Over the 2 weeks of the unit I tried to theme Iona's Bible readings around jobs, so at the end I made her a quiz of matching the character with their job. She didn't really answer any of them correctly, but I think that was because she wasn't really interested in the activity at the time. This is quite a problem at the moment, when I'm trying to encourage Iona to learn more around specific topics, and particularly when I try to use the "Teach Your Baby to Read" flashcards with her; she appears uninterested and gives silly answers which I think she knows are wrong.
The last page of the lapbook was an attempt to encourage Iona to write. When she gets magazines these days she seems to enjoy "colouring in" large letters which are outlined to encourage children to write over them, so I attempted to reproduce this.
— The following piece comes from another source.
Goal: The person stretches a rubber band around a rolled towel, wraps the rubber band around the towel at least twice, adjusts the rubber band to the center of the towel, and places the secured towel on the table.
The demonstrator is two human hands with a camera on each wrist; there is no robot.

I asked her what Daddy did, and what she wanted to do when she grew up (the answer to the latter varies from day to day), then asked her to write over the words, but apart from the "i" in "fairy" she point-blank refused.
One of the Bible stories we read was the wise and the foolish man (builders), so I suggested we make a collage from torn pieces of tissue paper and egg box on a picture I drew. Again, I ended up doing most of the work, although Iona was interested; she preferred to draw her own pictures of things she was interested in at that moment. However, she enjoyed tearing the egg box, and did stick some down. She also agreed to me putting it up on her wall afterwards (sometimes she gets very worked up about me not doing that because she wants to keep working on it, i.e. destroying what's already been done).
Interestingly, although Iona seemed to enjoy and learn from this unit, it had most of an effect on me. For one thing, I am now learning to plan our work more. I recently read a very interesting post on Unit Studies by Amanda Bennett on planning your year with unit studies, and decided to timetable at least some projects at times of the year when I know we are likely to want to do them. This has had the very useful effect of focusing what I do with Iona into a discrete period. In this case, for example, I restricted us to 2 weeks on jobs, so when I reached the end of the second week I forced myself to tie up the lapbook with Iona, despite not having covered all the jobs or books that I'd planned to. What we did seems to have been enough for her, and we didn't end up this time with the unit dragging on and on, so I will try to continue working like this.

Secondly, and most importantly, I realised, after doing Bible studies with Iona stressing that God has a plan for her life, and discussing with her what she could do when she grows up, that it really doesn't matter to me what she does. Previously I've given lip service to the idea that the most important thing is to serve God, whatever he asks of her, but privately I felt I would be deeply disappointed if she didn't go to university. However, since doing this unit I really do feel now that, although I'd still like her to go to university, it really doesn't matter if she doesn't, as God's plan for her is a good one.